Arrastrando los pies, Willie se acercó al coche y tocó una pieza cilíndrica de metal con la puntera de la bota.

– Arno, ¿qué pasa con el Mustang de Bird?

– Es una mierda -contestó Arno-. Dile que le daremos quinientos dólares por la chatarra.

– Propone Arno que te demos quinientos dólares por la chatarra.

– Ya lo he oído. Dile a Arno que le pegaré fuego a su casa si no me arregla el coche.

– Pasado mañana -respondió Arno desde debajo del capó-. Perdón por el retraso.

Willie me dio una palmada en el hombro con su grasienta mano.

– Ven a tomarte un café y escucha los chismes del barrio. -Bajando la voz, añadió-: Ángel quiere verte. Le dije que vendrías por aquí.

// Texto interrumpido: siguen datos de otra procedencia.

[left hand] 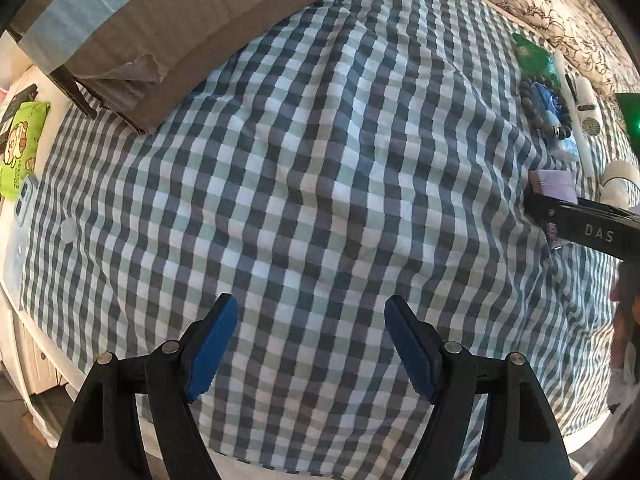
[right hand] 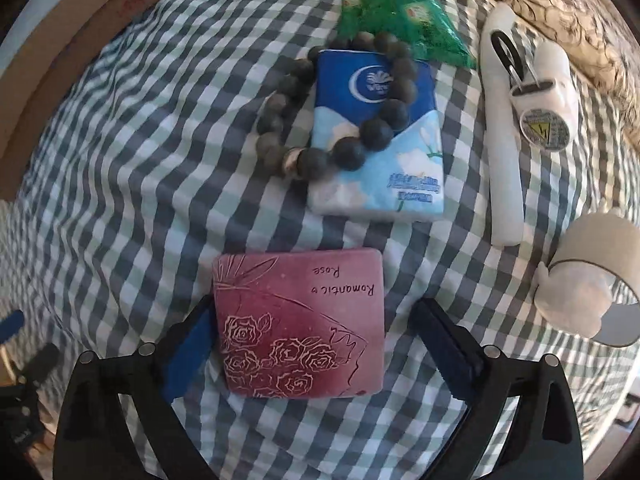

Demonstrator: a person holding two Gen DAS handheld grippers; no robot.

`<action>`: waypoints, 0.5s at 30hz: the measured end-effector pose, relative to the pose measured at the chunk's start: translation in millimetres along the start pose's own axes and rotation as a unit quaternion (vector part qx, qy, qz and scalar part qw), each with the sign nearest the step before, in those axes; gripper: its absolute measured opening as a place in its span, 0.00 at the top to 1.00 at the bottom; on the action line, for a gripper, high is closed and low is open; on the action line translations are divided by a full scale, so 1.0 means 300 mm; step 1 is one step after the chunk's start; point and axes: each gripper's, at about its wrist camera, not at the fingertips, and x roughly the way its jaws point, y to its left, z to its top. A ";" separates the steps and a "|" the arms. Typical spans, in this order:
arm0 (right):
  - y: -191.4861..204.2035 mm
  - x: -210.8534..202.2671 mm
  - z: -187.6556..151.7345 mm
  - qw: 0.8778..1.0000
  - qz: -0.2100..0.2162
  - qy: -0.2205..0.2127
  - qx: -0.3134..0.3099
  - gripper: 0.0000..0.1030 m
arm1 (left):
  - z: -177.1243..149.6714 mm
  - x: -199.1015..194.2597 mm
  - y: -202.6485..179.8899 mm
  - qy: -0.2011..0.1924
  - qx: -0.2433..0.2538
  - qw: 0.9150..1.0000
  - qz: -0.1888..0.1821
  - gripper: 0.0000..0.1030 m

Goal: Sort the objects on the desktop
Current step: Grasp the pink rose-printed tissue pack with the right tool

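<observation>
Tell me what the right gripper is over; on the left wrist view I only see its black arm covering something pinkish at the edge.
Observer: The right gripper is open, fingers either side of a pink packet printed with roses and "Romantic Rose".
Operator: Anything touching the packet?
Observer: No. The blue tissue pack beyond it lies apart, with checked cloth showing between.
Operator: And the bracelet?
Observer: The bead bracelet lies half across that tissue pack, half on the cloth.

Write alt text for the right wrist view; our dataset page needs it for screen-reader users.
The open right gripper straddles a pink rose-print packet on a checkered cloth. Beyond it, a bead bracelet lies partly over a blue tissue pack, with a green packet behind.
</observation>
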 end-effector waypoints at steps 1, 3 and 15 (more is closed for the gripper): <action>-0.005 -0.014 -0.003 1.000 -0.002 -0.002 0.001 0.22 | -0.012 -0.003 -0.009 -0.001 0.001 1.000 0.000 0.24; -0.026 -0.049 -0.013 1.000 0.006 -0.008 0.015 0.31 | -0.010 -0.014 -0.034 -0.003 0.007 1.000 0.001 0.24; -0.344 -0.292 -0.331 0.984 0.039 -0.041 0.166 0.31 | 0.089 -0.204 -0.516 -0.097 0.158 0.981 -0.053 0.24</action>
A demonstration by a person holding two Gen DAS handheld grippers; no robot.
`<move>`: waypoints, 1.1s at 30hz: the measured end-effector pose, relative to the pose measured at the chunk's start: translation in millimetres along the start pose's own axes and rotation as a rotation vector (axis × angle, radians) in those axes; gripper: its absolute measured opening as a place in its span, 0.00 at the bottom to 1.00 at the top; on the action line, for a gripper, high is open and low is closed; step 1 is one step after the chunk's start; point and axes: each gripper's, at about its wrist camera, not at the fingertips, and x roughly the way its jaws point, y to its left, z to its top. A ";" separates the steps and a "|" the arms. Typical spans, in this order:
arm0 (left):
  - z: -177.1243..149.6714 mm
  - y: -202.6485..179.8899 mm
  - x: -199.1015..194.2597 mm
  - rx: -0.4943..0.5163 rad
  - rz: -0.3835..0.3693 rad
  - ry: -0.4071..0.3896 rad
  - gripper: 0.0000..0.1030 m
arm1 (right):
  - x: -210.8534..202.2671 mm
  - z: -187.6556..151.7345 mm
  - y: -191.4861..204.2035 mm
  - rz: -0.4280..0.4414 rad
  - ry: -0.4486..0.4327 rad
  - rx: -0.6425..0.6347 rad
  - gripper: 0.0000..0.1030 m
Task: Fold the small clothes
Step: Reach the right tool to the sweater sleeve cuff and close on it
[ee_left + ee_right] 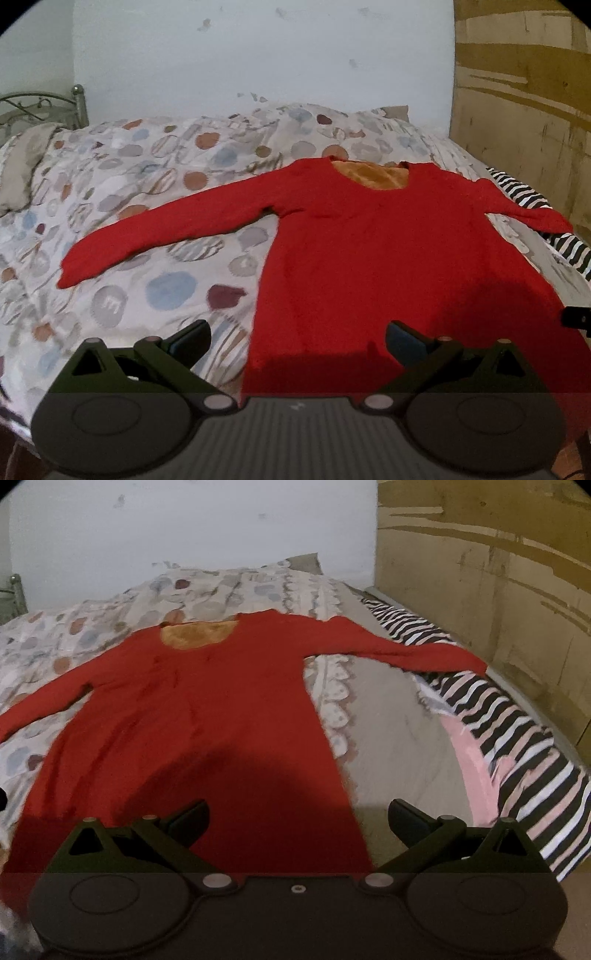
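Note:
A red long-sleeved top [369, 236] lies flat on the bed, neck away from me, with an orange lining showing at the neckline [373, 175]. Both sleeves spread outward; the left sleeve [155, 229] rests on the patterned duvet, the right sleeve [406, 650] reaches onto a striped cloth. My left gripper [297, 338] stands open over the hem's left corner. My right gripper [297, 818] stands open over the hem's right corner, the same top [207, 716] ahead of it. Neither holds anything.
The duvet [147, 177] with coloured spots covers the bed. A black-and-white striped cloth [517, 738] lies along the right side by a wooden panel [498, 572]. A metal bed frame [37, 107] stands at far left. The other gripper's tip [576, 317] shows at the right edge.

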 end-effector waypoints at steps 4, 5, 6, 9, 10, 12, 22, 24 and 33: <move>8.7 -8.0 28.1 -0.009 -0.020 0.005 1.00 | 22.6 12.5 -12.9 -0.037 0.001 0.015 1.00; 9.0 -9.8 35.4 -0.020 -0.026 -0.001 1.00 | 28.0 14.9 -16.7 -0.048 0.000 0.021 1.00; 7.5 -9.8 40.9 -0.033 -0.031 -0.010 1.00 | 33.1 17.0 -20.4 -0.056 -0.001 0.027 1.00; 2.1 -10.7 58.1 -0.065 -0.037 0.015 1.00 | 48.7 21.4 -30.4 -0.078 -0.001 0.037 1.00; 1.9 -12.1 64.6 -0.067 -0.036 0.041 1.00 | 54.3 23.6 -34.5 -0.084 0.000 0.039 1.00; 3.3 -16.9 75.8 -0.065 -0.029 0.078 1.00 | 63.3 28.5 -42.7 -0.097 -0.011 0.037 1.00; 16.9 -28.8 94.8 -0.059 -0.038 0.089 1.00 | 105.1 79.3 -122.0 -0.060 -0.219 0.152 1.00; 18.4 -30.1 97.4 -0.056 -0.041 0.089 1.00 | 117.4 93.2 -141.1 -0.047 -0.234 0.188 1.00; 13.7 -32.8 108.8 -0.043 -0.062 0.107 1.00 | 178.8 121.2 -188.8 -0.021 -0.253 0.186 1.00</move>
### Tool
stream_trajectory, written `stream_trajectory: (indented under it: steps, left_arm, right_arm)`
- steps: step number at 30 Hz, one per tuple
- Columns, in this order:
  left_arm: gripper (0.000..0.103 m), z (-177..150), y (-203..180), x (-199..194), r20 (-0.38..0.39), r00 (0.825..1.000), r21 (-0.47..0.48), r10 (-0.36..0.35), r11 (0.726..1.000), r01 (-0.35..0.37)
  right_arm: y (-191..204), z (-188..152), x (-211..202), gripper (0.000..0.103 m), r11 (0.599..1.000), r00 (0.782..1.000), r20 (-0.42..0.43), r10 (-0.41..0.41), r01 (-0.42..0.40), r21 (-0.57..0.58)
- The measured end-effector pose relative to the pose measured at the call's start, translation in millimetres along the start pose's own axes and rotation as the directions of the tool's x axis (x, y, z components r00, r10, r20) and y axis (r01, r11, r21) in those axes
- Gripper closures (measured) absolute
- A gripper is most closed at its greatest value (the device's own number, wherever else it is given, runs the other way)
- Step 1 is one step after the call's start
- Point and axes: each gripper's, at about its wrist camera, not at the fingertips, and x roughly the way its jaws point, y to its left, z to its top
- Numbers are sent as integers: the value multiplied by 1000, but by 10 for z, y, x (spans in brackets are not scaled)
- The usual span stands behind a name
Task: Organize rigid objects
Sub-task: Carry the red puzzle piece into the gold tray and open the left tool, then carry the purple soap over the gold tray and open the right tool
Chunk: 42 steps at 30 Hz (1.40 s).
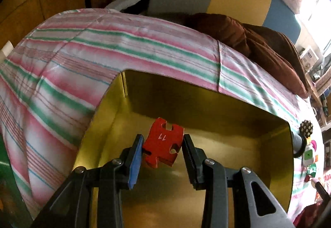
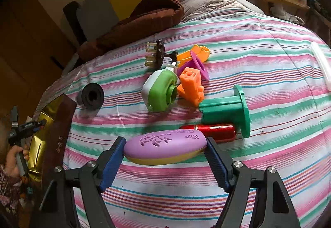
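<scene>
Stripes of pink, green and white cover the bed (image 2: 248,46) that carries the loose things. Left tool (image 1: 162,148) hangs over a gold-lined box (image 1: 227,128) set on the quilt, its jaws partly closed on a red puzzle-shaped piece (image 1: 162,143) marked 77; both pads touch the piece's sides, and the piece sits above the box's bare gold floor. Seen from the right wrist, that same box (image 2: 44,124) lies at the bed's left edge, with a hand (image 2: 14,157) gripping the left tool's handle beside it.

Right tool (image 2: 165,152) is spread wide around a purple oval case (image 2: 165,145) with a yellow underside and cut-out leaf patterns on top. Its 2 blue pads press on the case's 2 ends, and the case looks raised just off the quilt.

Just behind the case lies a red metallic cylinder (image 2: 215,130), touching a green flanged spool (image 2: 225,111). Further back cluster an orange block piece (image 2: 190,87), a green-and-white round gadget (image 2: 160,91), a purple funnel shape (image 2: 196,64), an orange scoop-like part (image 2: 196,53) and a dark brush head (image 2: 157,54) with pale bristles. Off to the left, well apart, sits a black cylinder (image 2: 91,95). A brown blanket (image 2: 144,21) is heaped at the far end of the bed.
</scene>
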Motion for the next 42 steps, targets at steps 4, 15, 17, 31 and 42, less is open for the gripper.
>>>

Asentí y lo seguí escalera arriba. En el despacho, que estaba asombrosamente ordenado, cuatro hombres sentados alrededor de la mesa bebían café y whisky en tazas pequeñas de metal. Saludé con la cabeza a Tommy Q, que había cumplido condena una vez por distribuir vídeos pirateados, y a un ladrón de coches con un poblado bigote a quien, cómo no, apodaban Groucho. A su lado estaba Jay, el otro ayudante de Willie, el cual, a sus sesenta y cinco años, tenía diez más que Willie pero aparentaba como mínimo otros diez más. Junto a éste se hallaba Ed Harris, alias «el Ataúd».

– ¿Conoces a Ed el Ataúd? -preguntó Willie.

Moví la cabeza para asentir.

– ¿Sigues robando cadáveres, Ed?

– ¡Qué va! -contestó Ed el Ataúd-. Lo dejé hace tiempo. Empecé a tener problemas de espalda.

Ed Harris, el Ataúd, en su faceta de secuestrador había superado con creces a todos los secuestradores. Opinaba que tener rehenes vivos se parecía demasiado a un trabajo de verdad, porque uno nunca sabía qué podían hacer o quién podía andar buscándolos. Los muertos eran más manejables, así que Ed el Ataúd robaba en los depósitos de cadáveres.